A última proposta apresentada pela Federação Nacional dos Bancos (Fenaba) ofereceu reajuste salarial de 10%, aplicáveis aos salários, benefícios e participação nos lucros, além de correção de 14% no vale-refeição e no vale-alimentação.

Segundo a Confederação Nacional dos Trabalhadores do Ramo Financeiro (Contraf-CUT), os bancos aceitaram também abonar 63% das horas dos trabalhadores de 6 horas, de um total de 84 horas, e 72% para os trabalhadores de 8 horas, de um total de 112 horas. Assim, após a volta ao trabalho, os bancários irão compensar, no máximo, uma hora por dia útil, até o dia 15 de dezembro.

Inicialmente, os bancos ofereceram um reajuste de 5,5%, enquanto os bancários reinvindicavam uma correção de 16% nos salários.

"A nova proposta da Fenaban, apresentada no 19º dia da greve, significa a manutenção do modelo que vinha sendo colocado em prática nos últimos anos, de reposição integral da inflação mais aumento real e abono parcial dos dias parados", informou a Contraf, em nota.

Em 12 meses, até setembro, a inflação acumulada chegou a 9,77%, segundo o IPCA-15, medido pelo Instituto Brasileiro de Geografia e Estatística (IBGE).

A greve da categoria entou nesta segunda-feira em seu 21º dia.

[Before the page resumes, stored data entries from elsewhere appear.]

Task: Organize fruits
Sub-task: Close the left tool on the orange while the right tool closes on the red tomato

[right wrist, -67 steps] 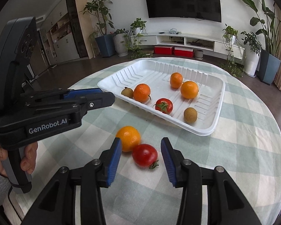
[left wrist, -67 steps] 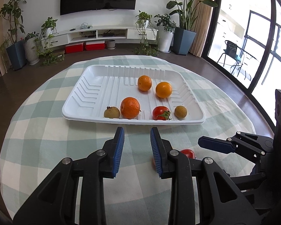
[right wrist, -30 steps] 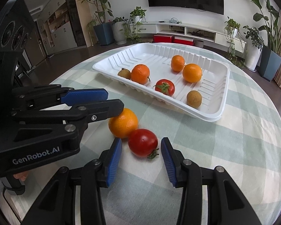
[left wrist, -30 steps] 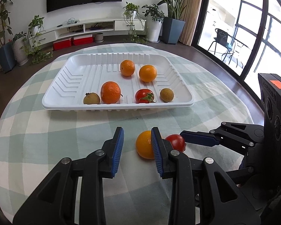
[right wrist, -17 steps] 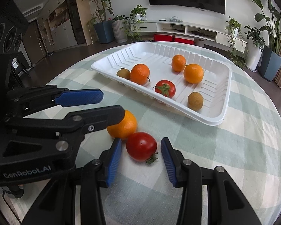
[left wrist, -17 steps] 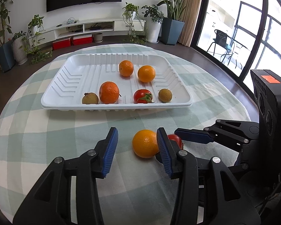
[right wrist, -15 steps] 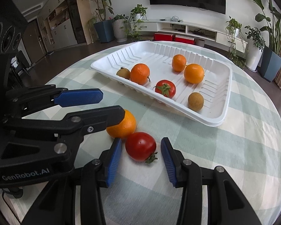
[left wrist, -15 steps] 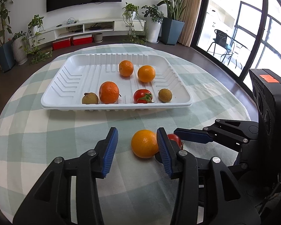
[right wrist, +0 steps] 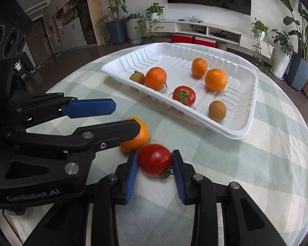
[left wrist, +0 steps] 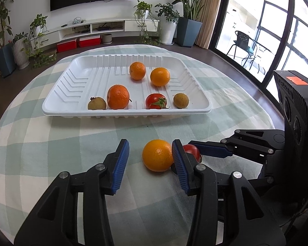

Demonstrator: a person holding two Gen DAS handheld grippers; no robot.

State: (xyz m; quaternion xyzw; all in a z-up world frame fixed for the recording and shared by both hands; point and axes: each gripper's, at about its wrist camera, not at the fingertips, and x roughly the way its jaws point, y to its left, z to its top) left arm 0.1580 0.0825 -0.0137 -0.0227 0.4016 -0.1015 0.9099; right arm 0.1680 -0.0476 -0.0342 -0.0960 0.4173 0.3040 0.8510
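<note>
A loose orange (left wrist: 157, 155) and a red tomato (right wrist: 155, 160) lie touching each other on the checked tablecloth, in front of a white tray (left wrist: 125, 113). My left gripper (left wrist: 149, 143) is open around the orange, which leans on the right pad with a gap to the left pad. My right gripper (right wrist: 154, 153) has its jaws closing on the tomato, and both blue pads touch its sides. In the left wrist view the tomato (left wrist: 192, 151) is mostly hidden behind my right finger. The tray (right wrist: 250, 110) holds three oranges, a tomato and two small brown fruits.
The two grippers cross close together at the near part of the round table; the left gripper (right wrist: 126, 116) reaches in from the left of the right wrist view. The table's edge curves away on both sides. Potted plants, a TV shelf and glass doors stand beyond.
The left jaws have spread from narrow to wide around the orange. The right jaws have just narrowed onto the tomato. Neither fruit has left the cloth.
</note>
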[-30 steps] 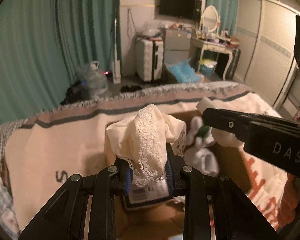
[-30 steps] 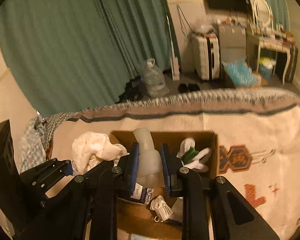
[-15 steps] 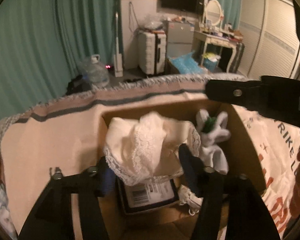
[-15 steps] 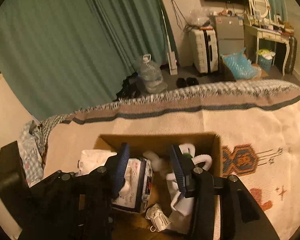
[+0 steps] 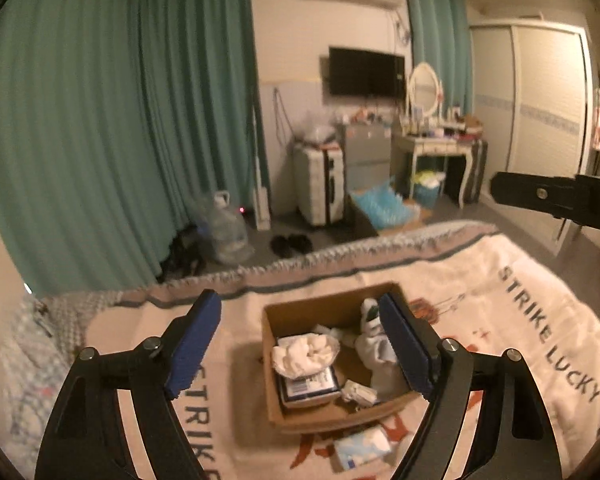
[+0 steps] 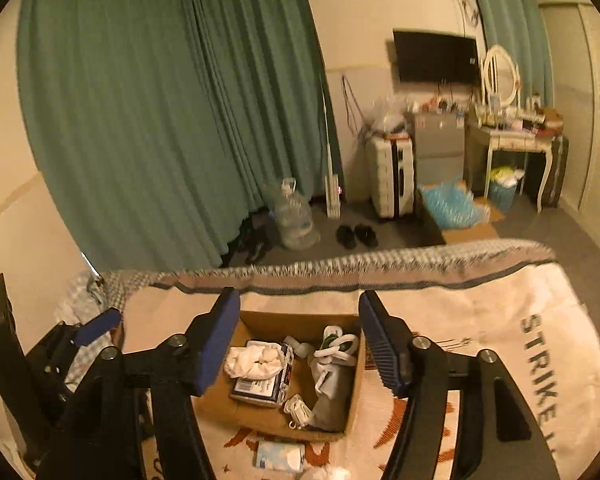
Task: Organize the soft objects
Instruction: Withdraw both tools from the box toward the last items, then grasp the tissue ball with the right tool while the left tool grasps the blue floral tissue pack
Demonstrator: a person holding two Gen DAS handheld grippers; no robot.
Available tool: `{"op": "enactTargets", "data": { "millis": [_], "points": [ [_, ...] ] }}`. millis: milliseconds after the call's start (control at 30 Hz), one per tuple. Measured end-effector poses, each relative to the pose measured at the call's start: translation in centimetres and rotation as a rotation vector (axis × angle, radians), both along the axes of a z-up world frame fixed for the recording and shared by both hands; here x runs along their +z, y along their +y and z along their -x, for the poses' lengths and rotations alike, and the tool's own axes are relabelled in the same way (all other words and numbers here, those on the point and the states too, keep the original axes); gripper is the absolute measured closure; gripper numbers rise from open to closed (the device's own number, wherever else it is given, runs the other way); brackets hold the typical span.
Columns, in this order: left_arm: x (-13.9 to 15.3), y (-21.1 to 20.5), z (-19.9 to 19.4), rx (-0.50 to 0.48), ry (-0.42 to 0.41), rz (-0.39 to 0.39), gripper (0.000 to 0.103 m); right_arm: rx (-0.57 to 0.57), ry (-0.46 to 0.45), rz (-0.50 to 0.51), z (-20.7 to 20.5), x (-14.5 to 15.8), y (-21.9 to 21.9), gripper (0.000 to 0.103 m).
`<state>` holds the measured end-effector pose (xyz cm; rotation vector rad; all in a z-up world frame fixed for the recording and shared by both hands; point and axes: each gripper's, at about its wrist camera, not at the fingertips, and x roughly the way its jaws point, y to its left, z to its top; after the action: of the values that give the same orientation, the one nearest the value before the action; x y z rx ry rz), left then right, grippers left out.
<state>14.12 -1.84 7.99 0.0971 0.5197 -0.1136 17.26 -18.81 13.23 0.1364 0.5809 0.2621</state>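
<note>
Both tools [image 5: 300, 344] [image 6: 298, 336] have just lifted and opened – empty – above the box [image 5: 380, 410] holding lace cloth [image 5: 306, 350].

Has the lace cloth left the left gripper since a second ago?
Yes. The left gripper, jaws just opened and empty, has pulled up and back from the cardboard box; the lace cloth lies inside.

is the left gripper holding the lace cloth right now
No, the left gripper stands open with nothing between its pads, while the lace cloth lies in the cardboard box.
</note>
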Motion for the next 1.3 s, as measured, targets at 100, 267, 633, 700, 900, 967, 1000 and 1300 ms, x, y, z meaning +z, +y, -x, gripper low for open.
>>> {"op": "enactTargets", "data": {
  "millis": [100,267,633,700,900,967,1000,1300],
  "points": [
    [2.2,0.1,3.9,0.007,-0.063,-0.003,0.011,-0.009,-0.043,0.018,4.0,2.4,-0.7,0.023],
    [4.1,0.1,8.9,0.025,-0.118,-0.003,0.009,-0.018,-0.108,0.112,10.4,3.7,-0.3,0.008],
    [-0.4,0.3,11.8,0.115,-0.099,0.032,0.009,-0.03,-0.106,0.2,15.1,-1.5,0.8,0.0],
    [-2.1,0.3,11.4,0.124,-0.077,0.036,0.009,-0.021,-0.077,0.185,14.6,-3.2,0.7,0.0],
    [-8.0,0.1,9.5,0.137,-0.02,-0.007,0.009,0.008,0.026,0.197,11.8,-9.9,1.4,0.0],
    [-9.9,0.3,8.6,0.147,0.011,-0.011,0.009,0.02,0.058,0.207,10.8,-12.3,1.9,0.0],
    [-10.8,0.4,8.0,0.156,0.032,-0.01,0.009,0.024,0.075,0.206,10.3,-13.3,2.1,0.0],
    [-17.3,1.4,4.5,0.187,0.174,-0.019,0.01,0.04,0.225,0.14,5.7,-22.3,3.7,0.0]
  ]
}}
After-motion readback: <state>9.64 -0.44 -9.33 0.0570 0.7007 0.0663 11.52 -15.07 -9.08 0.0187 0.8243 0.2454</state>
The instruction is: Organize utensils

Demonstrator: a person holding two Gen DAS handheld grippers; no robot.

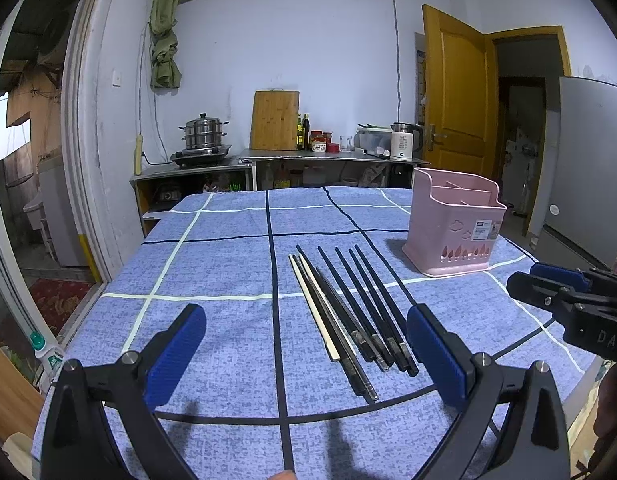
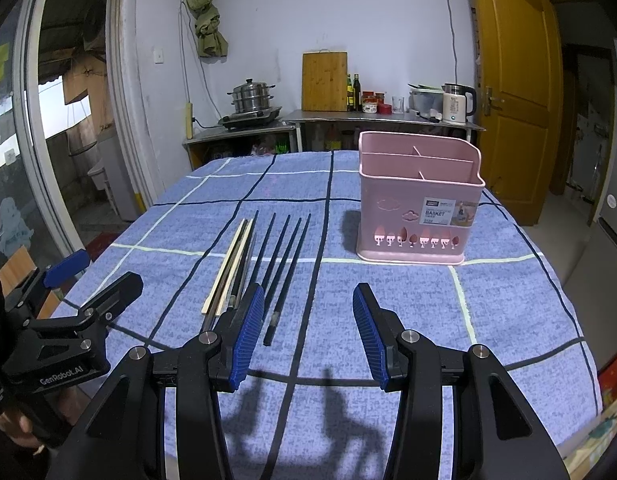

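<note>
A home kitchen: steamer pot (image 1: 204, 133) on a stove, cutting board (image 1: 274, 120), kettle (image 1: 404, 142), fridge (image 1: 592, 168).

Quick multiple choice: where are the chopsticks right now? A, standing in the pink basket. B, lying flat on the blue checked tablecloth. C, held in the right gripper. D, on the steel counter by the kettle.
B: the chopsticks lie side by side on the tablecloth, apart from the pink basket, whose visible compartments look empty; both the left gripper and the right gripper are open and hold nothing.
</note>
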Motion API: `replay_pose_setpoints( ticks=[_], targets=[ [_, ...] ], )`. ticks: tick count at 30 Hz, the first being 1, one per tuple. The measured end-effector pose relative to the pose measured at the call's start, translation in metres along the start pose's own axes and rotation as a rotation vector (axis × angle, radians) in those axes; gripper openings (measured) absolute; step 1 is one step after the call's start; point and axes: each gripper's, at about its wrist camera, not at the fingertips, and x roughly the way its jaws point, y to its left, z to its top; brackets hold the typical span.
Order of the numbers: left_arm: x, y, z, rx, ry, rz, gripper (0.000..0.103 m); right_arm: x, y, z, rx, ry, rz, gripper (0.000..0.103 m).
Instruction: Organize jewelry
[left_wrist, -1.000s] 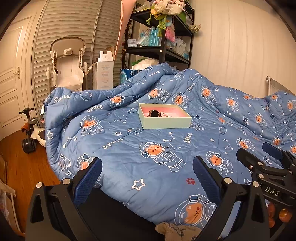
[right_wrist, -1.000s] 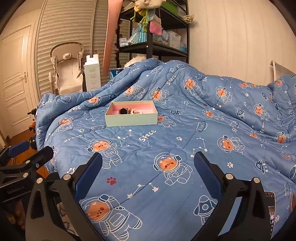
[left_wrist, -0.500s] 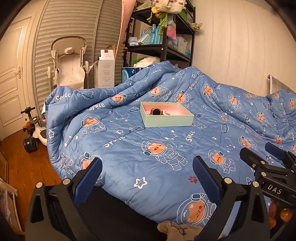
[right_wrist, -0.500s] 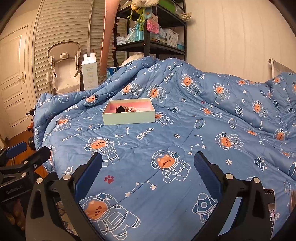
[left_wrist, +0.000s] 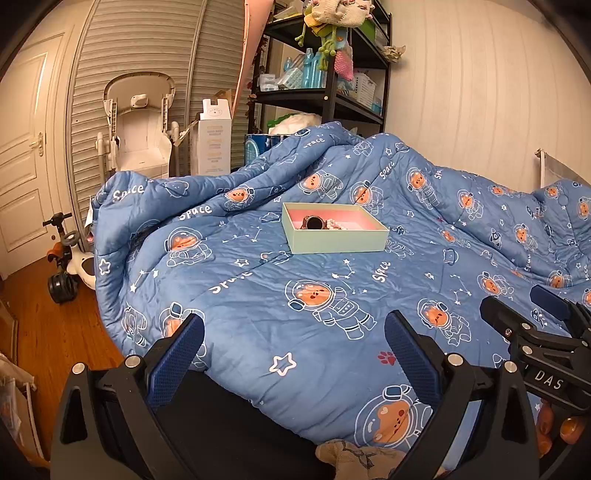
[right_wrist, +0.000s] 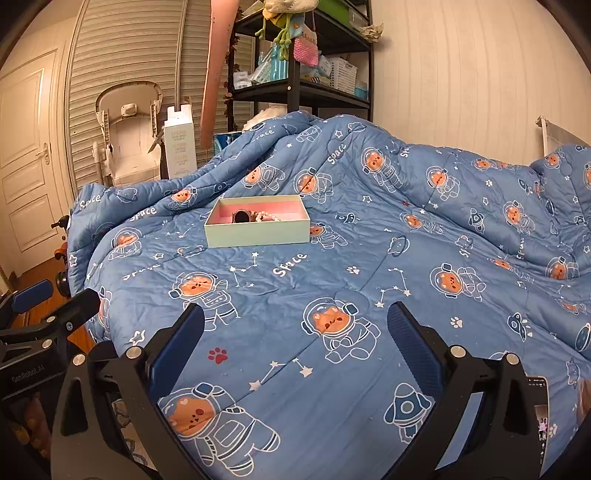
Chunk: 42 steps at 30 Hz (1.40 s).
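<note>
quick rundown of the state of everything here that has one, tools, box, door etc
left tool: open, empty, over the near edge of the bed
right tool: open, empty, above the quilt
box: lidless, resting flat on the quilt
watch: lying inside the box
beaded jewelry: heaped in the box beside the watch
quilt: spread over the bed, bunched at the far side
door: shut

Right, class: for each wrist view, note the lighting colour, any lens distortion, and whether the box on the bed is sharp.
Left wrist view: warm yellowish light, dark rounded corners, wall lines bowed by the fisheye, box sharp. Right wrist view: same warm cast and curved edges, box sharp, quilt evenly lit without glare.
</note>
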Motion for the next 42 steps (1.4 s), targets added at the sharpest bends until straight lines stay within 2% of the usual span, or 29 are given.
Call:
replay_pose_setpoints(
  ticks=[42],
  targets=[
    [-0.0022, 0.0019, -0.0002, -0.004, -0.001, 0.03, 0.096, -0.0005, 0.0004, -0.001, -0.006, 0.001, -0.001, 0.097]
  ],
)
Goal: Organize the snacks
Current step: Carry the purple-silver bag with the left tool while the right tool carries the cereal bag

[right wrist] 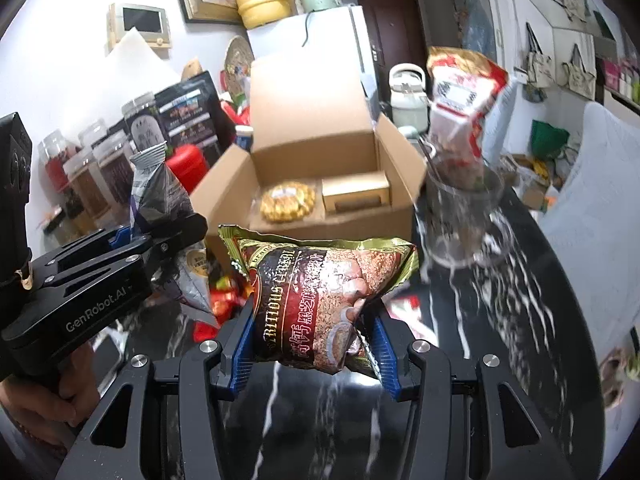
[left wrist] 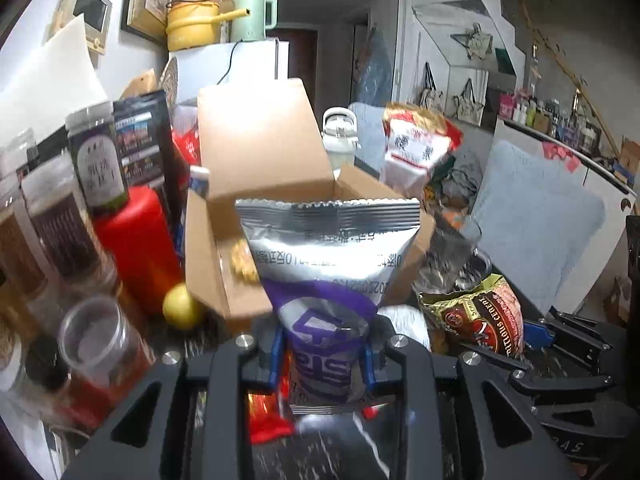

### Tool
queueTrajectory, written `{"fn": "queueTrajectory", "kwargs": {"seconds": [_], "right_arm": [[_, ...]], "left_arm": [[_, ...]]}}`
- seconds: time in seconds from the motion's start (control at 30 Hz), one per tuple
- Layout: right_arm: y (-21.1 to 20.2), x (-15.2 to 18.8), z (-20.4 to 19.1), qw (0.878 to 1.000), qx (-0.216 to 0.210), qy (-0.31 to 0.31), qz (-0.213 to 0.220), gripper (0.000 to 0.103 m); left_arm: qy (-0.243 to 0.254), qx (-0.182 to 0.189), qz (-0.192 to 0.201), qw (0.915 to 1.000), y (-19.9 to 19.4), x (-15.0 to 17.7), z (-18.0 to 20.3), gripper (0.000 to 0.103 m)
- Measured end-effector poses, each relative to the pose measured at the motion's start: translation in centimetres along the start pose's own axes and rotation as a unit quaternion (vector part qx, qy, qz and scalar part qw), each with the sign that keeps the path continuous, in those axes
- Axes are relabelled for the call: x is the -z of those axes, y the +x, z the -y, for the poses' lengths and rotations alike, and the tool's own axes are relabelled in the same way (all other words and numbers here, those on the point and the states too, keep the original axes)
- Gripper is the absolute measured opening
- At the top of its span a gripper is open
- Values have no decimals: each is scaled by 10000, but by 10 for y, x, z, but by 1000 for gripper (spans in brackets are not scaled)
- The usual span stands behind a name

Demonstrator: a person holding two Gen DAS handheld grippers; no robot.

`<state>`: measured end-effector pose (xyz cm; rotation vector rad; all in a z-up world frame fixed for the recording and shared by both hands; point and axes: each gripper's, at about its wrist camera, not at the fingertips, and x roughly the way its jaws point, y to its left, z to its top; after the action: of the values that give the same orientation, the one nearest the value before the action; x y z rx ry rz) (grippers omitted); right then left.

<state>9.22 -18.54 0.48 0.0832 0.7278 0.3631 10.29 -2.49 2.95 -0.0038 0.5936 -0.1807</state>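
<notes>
Left gripper (left wrist: 322,354): fingers closed on the silver and purple foil snack bag (left wrist: 328,264); bag upright, near the open brown cardboard box (left wrist: 256,152)
Right gripper (right wrist: 314,344): fingers gripping the green and red cereal packet (right wrist: 320,300); packet in front of the box, above the black marble table (right wrist: 500,320)

Bright indoor light, motion blur, fisheye-warped edges.
</notes>
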Motion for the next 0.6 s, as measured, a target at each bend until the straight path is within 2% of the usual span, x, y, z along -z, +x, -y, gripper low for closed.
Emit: {"fn": "queueTrajectory", "kwargs": {"seconds": [0.4, 0.6], "right_arm": [[32, -76, 1, 9990, -59, -288, 333, 50], [60, -109, 3, 9984, 12, -399, 408, 50]], "left_arm": [[-171, -137, 352, 9991, 33, -53, -21, 29], [-300, -239, 367, 9986, 62, -72, -37, 29]]}}
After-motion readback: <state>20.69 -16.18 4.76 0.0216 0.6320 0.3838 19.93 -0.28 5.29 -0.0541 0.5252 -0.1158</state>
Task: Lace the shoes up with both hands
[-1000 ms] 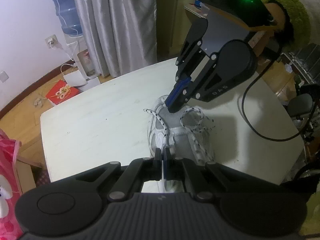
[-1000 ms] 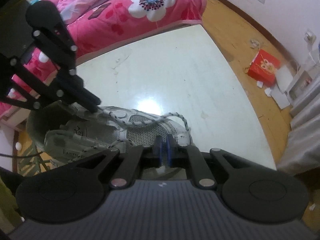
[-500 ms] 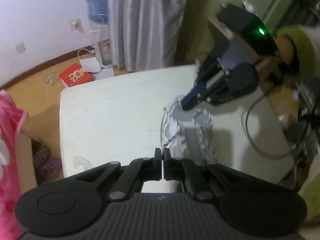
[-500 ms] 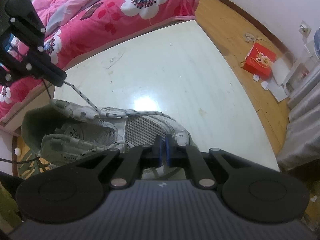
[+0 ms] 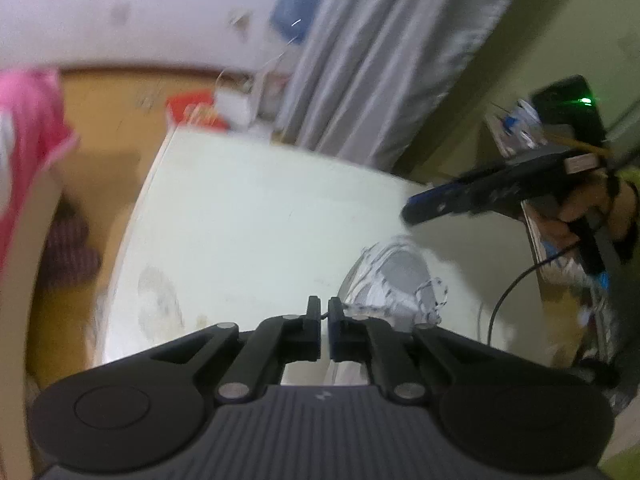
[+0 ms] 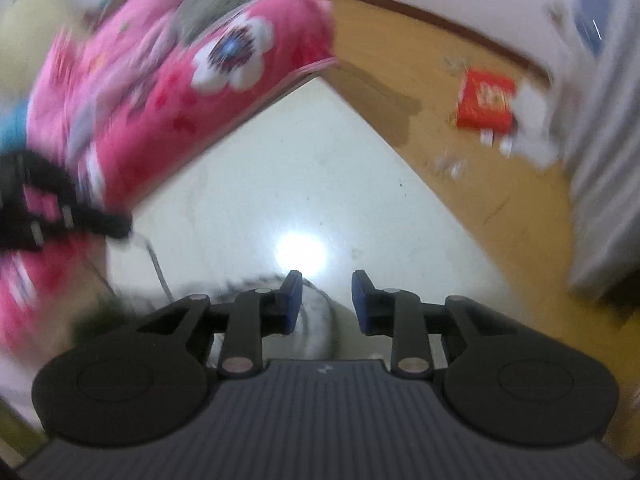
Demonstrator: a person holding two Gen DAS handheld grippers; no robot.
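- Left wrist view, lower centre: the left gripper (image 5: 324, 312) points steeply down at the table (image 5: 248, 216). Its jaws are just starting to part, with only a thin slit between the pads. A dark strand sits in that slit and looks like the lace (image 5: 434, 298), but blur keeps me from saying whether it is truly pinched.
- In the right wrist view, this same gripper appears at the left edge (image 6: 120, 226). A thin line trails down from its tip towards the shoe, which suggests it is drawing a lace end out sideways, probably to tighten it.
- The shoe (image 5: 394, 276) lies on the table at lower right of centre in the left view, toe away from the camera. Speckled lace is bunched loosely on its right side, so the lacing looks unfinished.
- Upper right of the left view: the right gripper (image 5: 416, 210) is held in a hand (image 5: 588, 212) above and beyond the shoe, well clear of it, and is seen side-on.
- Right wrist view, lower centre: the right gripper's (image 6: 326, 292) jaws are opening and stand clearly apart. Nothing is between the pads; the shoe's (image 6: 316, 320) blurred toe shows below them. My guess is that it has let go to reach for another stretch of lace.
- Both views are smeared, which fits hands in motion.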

Durante a paralisação, mais de 12 mil das 22.975 agências instaladas no país chegaram a fechar as portas para o público.

Greves em 2013 e em 2014

No ano passado, os bancários fizeram uma greve entre 30 de setembro e 06 de outubro. Os trabalhadores pediam em reivindicação inicial reajuste salarial de 12,5%, além de piso salarial de R$ 2.979,25, PLR de três salários mais parcela adicional de R$ 6.247 e 14º salário. A categoria também pedia aumento nos valores de benefícios como vale-refeição, auxílio-creche, gratificação de caixa, entre outros. A greve foi encerrada após proposta da Fenaban de reajuste de 8,5% nos salários e demais verbas salariais, de 9% nos pisos e 12,2% no vale-refeição.

Em 2013, os trabalhadores do setor promoveram uma greve de 23 dias, que foi encerrada após os bancos oferecerem reajuste de 8%, com ganho real de 1,82%. A duração da greve na época fez a Confederação Nacional de Dirigentes Lojistas (CNDL) pedir um acordo para o fim da paralisação, temendo perdas de até 30% nas vendas do varejo do início de outubro.